→ PROBLEM TO SOLVE
Within the entries below, please return exactly the lines from the one with "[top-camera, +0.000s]" through the one with "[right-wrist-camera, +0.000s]", leaving out any pictures.

→ Stored items from a collection
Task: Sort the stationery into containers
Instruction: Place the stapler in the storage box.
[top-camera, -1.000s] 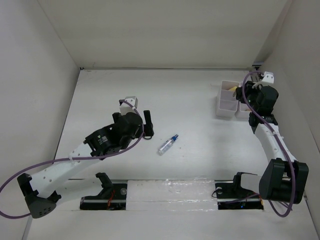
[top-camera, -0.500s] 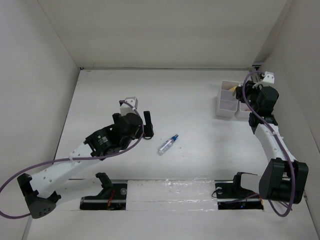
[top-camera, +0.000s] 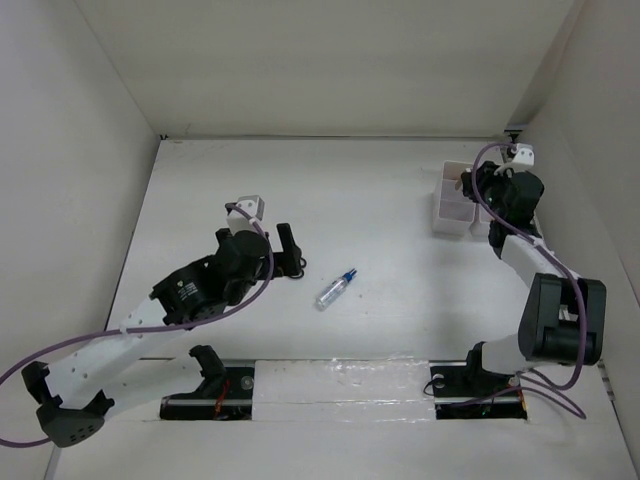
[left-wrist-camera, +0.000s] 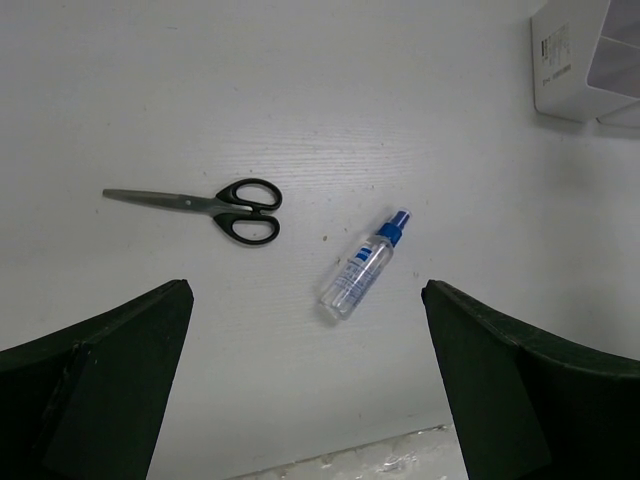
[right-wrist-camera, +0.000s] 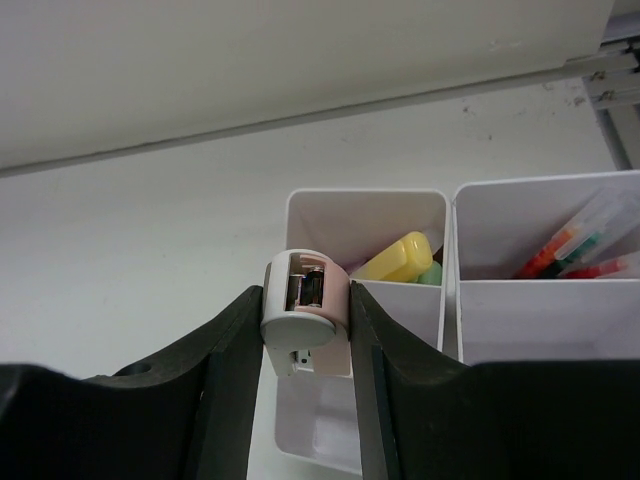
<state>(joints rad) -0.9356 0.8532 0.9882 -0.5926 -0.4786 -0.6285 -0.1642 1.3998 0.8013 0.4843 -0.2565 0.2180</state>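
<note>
**Top view.** The left hand (top-camera: 290, 252) is hovering over the middle of the counter (top-camera: 400, 250), its fingers spread wide with nothing between them — released. The clear blue-capped bottle (top-camera: 336, 289) is lying on its side at 4 o'clock from that hand, near it but apart. The left bin (top-camera: 452, 205) is standing toward the counter's 2 o'clock corner.

**Left wrist view.** The black-handled scissors (left-wrist-camera: 215, 207) are lying flat and closed at 10 o'clock from the bottle, blades pointing toward 9 o'clock.

**Right wrist view.** The right hand (right-wrist-camera: 306, 308) is clenching a small white-and-pink item (right-wrist-camera: 305, 295) between both fingers, holding it at the near side of the left bin — whether it is above a compartment cannot be told. A yellow highlighter (right-wrist-camera: 400, 257) is leaning in that bin's far compartment, with a green one (right-wrist-camera: 432, 272) just beside it. Red and green pens (right-wrist-camera: 575, 255) are leaning in the right bin (right-wrist-camera: 520, 230), which is standing just beside the left bin at 3 o'clock.
</note>
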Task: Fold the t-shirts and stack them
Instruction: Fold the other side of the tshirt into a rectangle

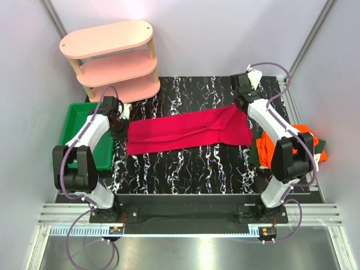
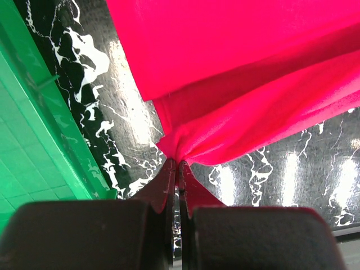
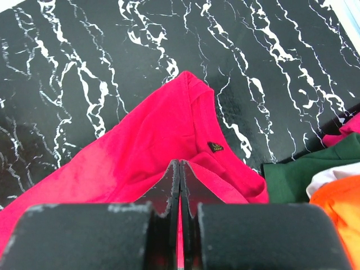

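Observation:
The crimson t-shirt (image 1: 188,130) is stretched into a long band across the black marbled table (image 1: 185,163). My left gripper (image 1: 122,128) is shut on its left end; in the left wrist view the cloth (image 2: 242,67) bunches into the closed tips of that gripper (image 2: 178,163). At the shirt's right end my right gripper (image 1: 243,104) is also shut, and the right wrist view shows red cloth (image 3: 146,146) pinched between the jaws of that gripper (image 3: 180,163). An orange t-shirt (image 1: 306,138) lies on a dark green one (image 1: 259,157) at the right edge.
A green plastic tray (image 1: 76,121) sits at the table's left edge, close beside my left gripper and its wall (image 2: 34,140). A pink three-tier shelf (image 1: 112,56) stands at the back left. The dark green (image 3: 298,174) and orange (image 3: 337,208) cloth lie just right of my right gripper.

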`<state>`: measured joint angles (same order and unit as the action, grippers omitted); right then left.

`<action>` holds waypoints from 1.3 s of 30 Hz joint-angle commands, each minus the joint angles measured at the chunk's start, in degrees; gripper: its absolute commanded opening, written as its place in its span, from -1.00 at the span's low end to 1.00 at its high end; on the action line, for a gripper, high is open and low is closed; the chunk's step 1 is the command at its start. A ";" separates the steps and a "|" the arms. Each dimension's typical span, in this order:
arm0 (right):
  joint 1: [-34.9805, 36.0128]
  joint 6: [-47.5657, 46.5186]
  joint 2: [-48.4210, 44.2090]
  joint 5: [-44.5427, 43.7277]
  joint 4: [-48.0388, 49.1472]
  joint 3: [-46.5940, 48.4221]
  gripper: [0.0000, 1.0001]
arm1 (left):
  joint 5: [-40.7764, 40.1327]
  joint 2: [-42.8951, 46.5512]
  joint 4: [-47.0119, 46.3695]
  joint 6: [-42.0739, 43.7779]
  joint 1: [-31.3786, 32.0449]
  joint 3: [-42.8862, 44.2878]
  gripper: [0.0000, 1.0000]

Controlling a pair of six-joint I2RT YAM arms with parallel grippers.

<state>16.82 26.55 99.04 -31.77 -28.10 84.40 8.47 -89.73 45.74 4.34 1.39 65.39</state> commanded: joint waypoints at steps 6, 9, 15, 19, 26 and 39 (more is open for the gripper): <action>-1.96 -0.88 5.10 1.45 2.34 6.03 -1.00 | -1.79 -3.34 -2.67 -0.82 -0.60 3.87 -1.00; -2.93 -0.79 7.21 2.15 2.26 7.53 -1.00 | -2.67 -4.66 -3.11 -0.74 -0.77 4.14 -1.00; -3.81 -0.88 11.60 3.03 2.35 10.52 -1.00 | -4.07 -6.77 -3.99 -1.00 -1.12 3.78 -1.00; -4.43 -0.79 14.07 3.73 2.35 12.28 -1.00 | -4.95 -8.61 -4.34 -0.74 -1.39 3.96 -1.00; -5.74 -0.44 17.76 4.52 2.26 14.21 -1.00 | -5.48 -11.25 -4.43 -0.65 -1.30 4.75 -1.00; -7.15 -0.27 20.75 5.40 1.91 16.14 -1.00 | -4.52 -15.03 -4.34 -0.74 -2.88 7.39 -1.00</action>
<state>10.26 26.17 118.98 -26.20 -27.66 97.06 4.67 -104.22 42.30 3.95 -0.97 69.80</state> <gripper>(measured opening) 0.011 0.021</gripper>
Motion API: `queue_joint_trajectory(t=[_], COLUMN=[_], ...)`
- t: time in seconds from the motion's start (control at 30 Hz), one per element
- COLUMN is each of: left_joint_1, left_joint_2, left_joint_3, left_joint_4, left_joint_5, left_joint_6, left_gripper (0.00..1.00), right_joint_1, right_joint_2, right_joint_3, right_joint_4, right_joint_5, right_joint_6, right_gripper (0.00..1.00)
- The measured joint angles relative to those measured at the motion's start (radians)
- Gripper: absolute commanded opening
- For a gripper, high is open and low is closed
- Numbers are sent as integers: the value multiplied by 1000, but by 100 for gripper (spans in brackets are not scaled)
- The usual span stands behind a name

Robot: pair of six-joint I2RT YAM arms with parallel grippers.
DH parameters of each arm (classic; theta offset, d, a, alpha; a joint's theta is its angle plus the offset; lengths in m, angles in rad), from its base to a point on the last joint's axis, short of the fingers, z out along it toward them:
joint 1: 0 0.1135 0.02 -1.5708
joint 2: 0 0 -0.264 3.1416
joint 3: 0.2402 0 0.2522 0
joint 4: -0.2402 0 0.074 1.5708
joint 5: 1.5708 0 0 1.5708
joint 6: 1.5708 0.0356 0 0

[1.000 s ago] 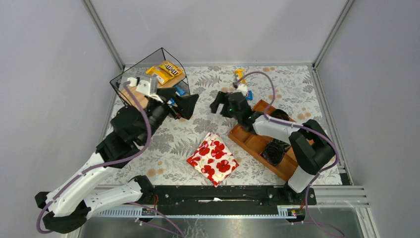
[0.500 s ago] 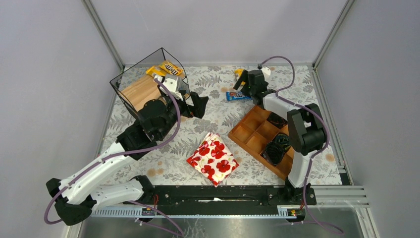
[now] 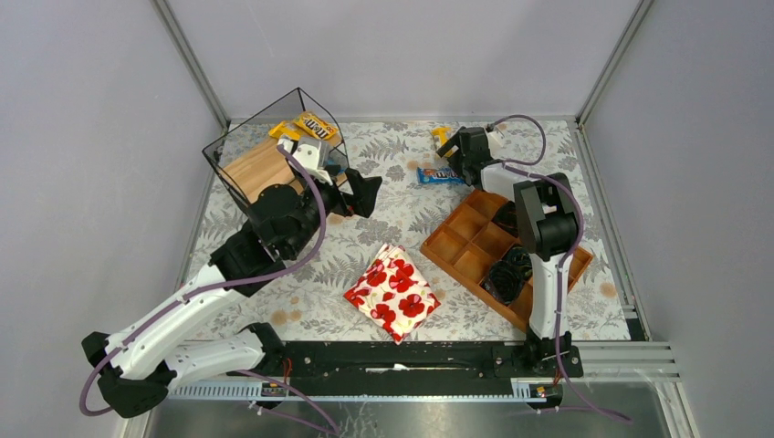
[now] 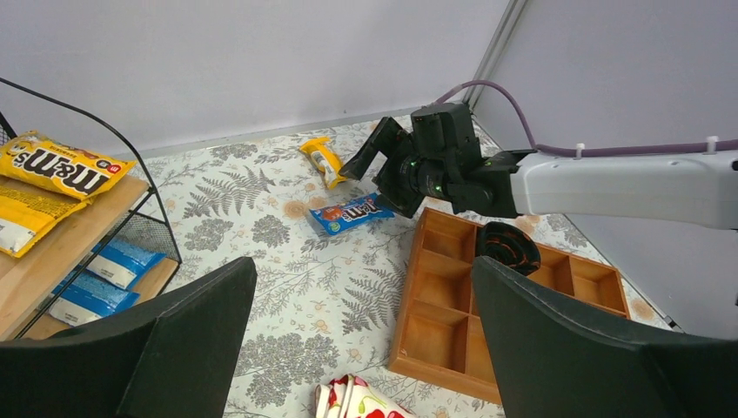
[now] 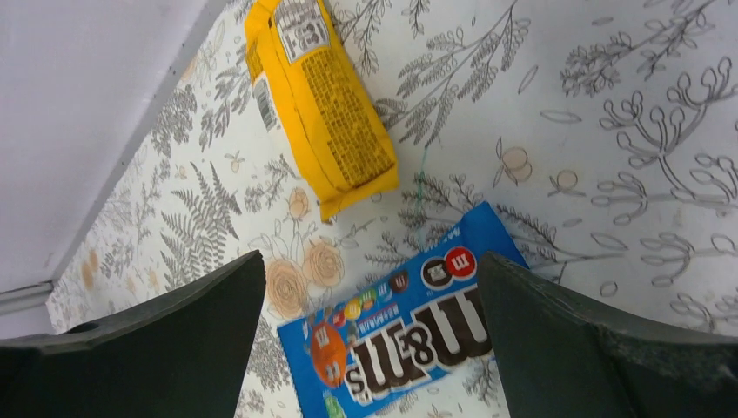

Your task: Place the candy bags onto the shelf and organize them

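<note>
On my feed the left gripper (image 4: 361, 261) hung with its jaws wide apart and nothing between them, looking out across the fern-print cloth (image 3: 365, 246). In the overhead view it sat left of centre, just beside the shelf (image 3: 251, 169), which filled the upper left corner. Two yellow packets (image 4: 61, 165) lay on the shelf's top board, at the far left of the left wrist view. Two blue packets (image 4: 122, 261) lay on the lower level beneath them, behind the wire.

The right gripper (image 5: 367, 261) was at the upper right of centre in the overhead view, its jaws likewise spread and holding nothing. Through its wrist camera I saw a loose blue packet (image 5: 409, 340) flat on the cloth at the bottom centre of the frame, its lettering upside down. A loose yellow packet (image 5: 322, 104) lay above it at the top, printed back showing. The two lay close, with a sliver of cloth between them. As far as I could tell, neither finger touched either packet.

The compartment tray (image 3: 456, 251) lay at the right of the overhead view, near the loose blue packet, with a black coiled thing (image 3: 511, 269) in a compartment toward its lower end. The poppy pouch (image 3: 392, 292) lay at lower centre, well apart from the shelf.
</note>
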Motion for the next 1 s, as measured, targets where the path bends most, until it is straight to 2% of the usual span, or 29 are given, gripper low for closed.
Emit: queue_joint_trajectory(t=[0.17,0.37,0.6,0.7,1.0], left_joint_1=[0,0,0,2,6], left_joint_2=[-6,-6,-6,-6,-6], left_joint_3=[0,0,0,0,0], left_joint_4=[3,3,3,3,3], left_joint_5=[13,20,26,30,43], left_joint_6=[-7,-13,-23,-25,-26], left_gripper=[99,99,99,99,99], right_joint_1=[-13,-20,-38,-45,-48], right_joint_2=[37,66,148,163,205], right_joint_3=[39,59,106,106,108], right_joint_4=[13,36,134,161,227], right_joint_5=[0,-5,-61,-74,-78], right_joint_6=[7,41,164,219,377], right_gripper=[91,80,71,62,54])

→ TASK SOLUTION
[top-camera, +0.000s] 
[left-wrist-camera, +0.000s] 
[right-wrist-camera, +0.000s] 

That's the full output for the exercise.